REQUIREMENT » Every line of the material is to be repeated exactly as it stands.

AVAILABLE DATA »
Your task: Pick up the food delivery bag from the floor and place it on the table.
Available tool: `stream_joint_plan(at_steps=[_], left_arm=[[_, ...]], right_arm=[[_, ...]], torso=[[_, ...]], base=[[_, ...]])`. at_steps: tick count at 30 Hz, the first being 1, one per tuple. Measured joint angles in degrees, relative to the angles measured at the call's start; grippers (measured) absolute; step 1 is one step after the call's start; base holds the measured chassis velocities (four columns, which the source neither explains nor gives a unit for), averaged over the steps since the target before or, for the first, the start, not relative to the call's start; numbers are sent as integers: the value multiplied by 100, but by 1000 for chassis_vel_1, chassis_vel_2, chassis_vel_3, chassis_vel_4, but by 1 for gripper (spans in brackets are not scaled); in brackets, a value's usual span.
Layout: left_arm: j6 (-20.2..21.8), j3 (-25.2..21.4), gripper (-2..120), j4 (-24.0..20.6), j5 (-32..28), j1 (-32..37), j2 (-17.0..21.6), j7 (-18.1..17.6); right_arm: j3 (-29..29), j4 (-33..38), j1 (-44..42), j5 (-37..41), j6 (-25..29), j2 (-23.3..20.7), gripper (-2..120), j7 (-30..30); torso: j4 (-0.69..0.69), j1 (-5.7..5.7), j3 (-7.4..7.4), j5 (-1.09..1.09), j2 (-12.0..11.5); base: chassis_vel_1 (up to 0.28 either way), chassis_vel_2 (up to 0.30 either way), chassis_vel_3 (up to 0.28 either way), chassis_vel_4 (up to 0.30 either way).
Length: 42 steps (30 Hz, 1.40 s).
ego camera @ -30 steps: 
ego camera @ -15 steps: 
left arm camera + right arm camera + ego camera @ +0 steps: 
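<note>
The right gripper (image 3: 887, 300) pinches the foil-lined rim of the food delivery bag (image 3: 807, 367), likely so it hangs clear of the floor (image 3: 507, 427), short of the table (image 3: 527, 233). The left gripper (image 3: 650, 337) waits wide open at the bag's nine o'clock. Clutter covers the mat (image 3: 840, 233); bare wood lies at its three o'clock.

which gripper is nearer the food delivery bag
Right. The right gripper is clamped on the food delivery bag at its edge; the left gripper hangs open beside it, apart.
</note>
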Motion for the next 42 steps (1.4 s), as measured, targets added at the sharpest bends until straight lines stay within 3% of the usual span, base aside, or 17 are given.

SOLUTION TO THIS PROBLEM »
Your task: Pick up the food delivery bag from the floor and place it on the table.
Available tool: `stream_joint_plan(at_steps=[_], left_arm=[[_, ...]], right_arm=[[_, ...]], torso=[[_, ...]], base=[[_, ...]])`. at_steps: tick count at 30 Hz, the first being 1, one per tuple. Measured joint angles in degrees, relative to the angles measured at the call's start; grippers (measured) absolute; step 1 is one step after the call's start; base holds the measured chassis velocities (four columns, which the source neither explains nor gives a unit for), averaged over the steps since the target before or, for the first, the start, not relative to the call's start; numbers are sent as integers: the value multiplied by 100, but by 1000 for chassis_vel_1, chassis_vel_2, chassis_vel_3, chassis_vel_4, but by 1 for gripper (spans in brackets are not scaled); in brackets, a value's usual span.
Layout: left_arm: j6 (-20.2..21.8), j3 (-25.2..21.4), gripper (-2..120), j4 (-24.0..20.6), j5 (-32..28), j1 (-32..37), j2 (-17.0..21.6), j7 (-18.1..17.6); right_arm: j3 (-29..29), j4 (-33..38), j1 (-44..42), j5 (-37..41), j6 (-25..29), j2 (-23.3..20.7), gripper (-2..120), j7 (-30..30); torso: j4 (-0.69..0.69), j1 (-5.7..5.7), j3 (-7.4..7.4), j5 (-1.09..1.09), j2 (-12.0..11.5); base: chassis_vel_1 (up to 0.28 either way), chassis_vel_2 (up to 0.30 either way), chassis_vel_3 (up to 0.28 either way), chassis_vel_4 (up to 0.30 either way).
Length: 42 steps (30 Hz, 1.40 s).
ego camera @ -30 steps: 
ego camera @ -15 steps: 
left arm camera + right arm camera + ego camera @ +0 steps: 
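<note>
The right gripper (image 3: 887, 300) pinches the foil-lined rim of the food delivery bag (image 3: 807, 367), likely so it hangs clear of the floor (image 3: 507, 427), short of the table (image 3: 527, 233). The left gripper (image 3: 650, 337) waits wide open at the bag's nine o'clock. Clutter covers the mat (image 3: 840, 233); bare wood lies at its three o'clock.

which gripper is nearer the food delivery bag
Right. The right gripper is clamped on the food delivery bag at its edge; the left gripper hangs open beside it, apart.
</note>
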Motion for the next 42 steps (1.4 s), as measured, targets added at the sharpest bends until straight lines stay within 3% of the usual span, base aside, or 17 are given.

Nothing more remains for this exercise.